Unas tosecillas y resoplidos lo movieron a levantar la vista. Ves tido con una toga irreprochable pero pasada de moda, puesto que hacía ya tiempo que no se cortaba la tela en semicírculo, Claudio se alzaba ante él, tan asustado como si lo hubieran arrancado de un sueño profundo.
– Partimos hacia Galia dentro de tres días.
– Eso es lo que acaban de decirme. ¿Qué ocurre? De haberlo sabido antes, me habría preparado. Este viaje resulta inoportuno. No quiero separarme de Mesalina que, como sabes, va darme un hijo.
– Eso nunca ha impedido viajar a una mujer. Además, yo llevo a Cesonia, que está en la misma situación.
– ¿Y por qué a Galia?
– Quiero conocer Lyon. Tiberio invirtió fortunas en la construcción de edificios, y la ciudad erige un templo a Pantea. También quiero ver en persona los lugares donde combatió el divino Julio. «Llegué, vi y vencí…» ¡Qué estilo! A propósito, se me ocurre una idea. Vamos a representar el asedio de Alesia. Pero en versión mejorada. Tras la rendición, Vercingetórix será crucificado. No albergo la menor intención de llevarlo hasta Roma para el desfile triunfal. ¡Qué soberbia escena final!

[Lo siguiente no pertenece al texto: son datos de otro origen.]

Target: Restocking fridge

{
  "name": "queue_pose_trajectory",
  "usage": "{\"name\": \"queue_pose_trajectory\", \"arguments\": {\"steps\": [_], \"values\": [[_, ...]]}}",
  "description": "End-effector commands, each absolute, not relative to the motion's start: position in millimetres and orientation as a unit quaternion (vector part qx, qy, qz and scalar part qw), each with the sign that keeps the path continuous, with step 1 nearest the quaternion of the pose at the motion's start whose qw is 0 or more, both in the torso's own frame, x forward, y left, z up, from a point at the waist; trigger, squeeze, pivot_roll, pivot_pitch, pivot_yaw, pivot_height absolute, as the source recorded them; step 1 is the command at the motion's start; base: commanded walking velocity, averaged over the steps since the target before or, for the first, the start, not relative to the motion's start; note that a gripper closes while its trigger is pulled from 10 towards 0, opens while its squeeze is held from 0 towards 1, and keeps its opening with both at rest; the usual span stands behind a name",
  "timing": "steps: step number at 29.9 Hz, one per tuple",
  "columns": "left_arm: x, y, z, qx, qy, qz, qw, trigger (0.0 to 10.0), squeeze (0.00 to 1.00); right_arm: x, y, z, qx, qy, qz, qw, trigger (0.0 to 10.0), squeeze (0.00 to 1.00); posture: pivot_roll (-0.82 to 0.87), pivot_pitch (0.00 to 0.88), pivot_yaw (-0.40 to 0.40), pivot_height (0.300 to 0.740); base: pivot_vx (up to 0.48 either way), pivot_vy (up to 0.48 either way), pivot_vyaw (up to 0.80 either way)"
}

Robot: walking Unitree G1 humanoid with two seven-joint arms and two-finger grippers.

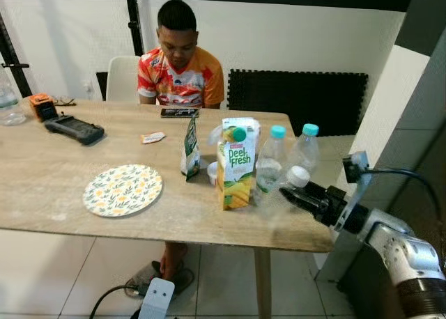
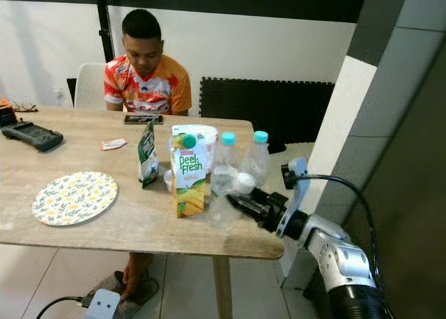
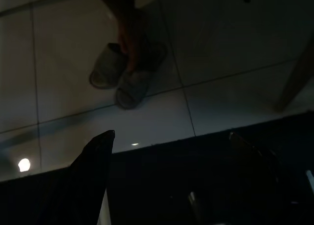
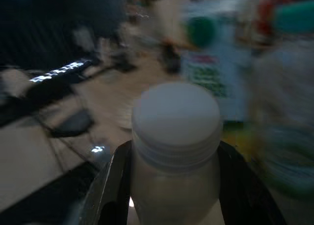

Su tono de guasa despertó en Claudio la sospecha de que se burlaba de él, pero no estaba completamente seguro.
– Muy… muy bien -tartamudeó.
– Me encanta que te guste. Tenía la errónea impresión de que no te agradaba el teatro. Sin embargo, tu esposa destaca en escena.
– Siempre dices eso. Quisiera verla actuar alguna vez. Ella es incapaz de describirme ni siquiera una de las obras en que la incluyes.
– ¡Paciencia! Por otra parte, no estoy seguro de que esa clase de teatro sea de tu agrado. No se trata de tragedias. Es algo más ligero, más animado, que considerarías vulgar.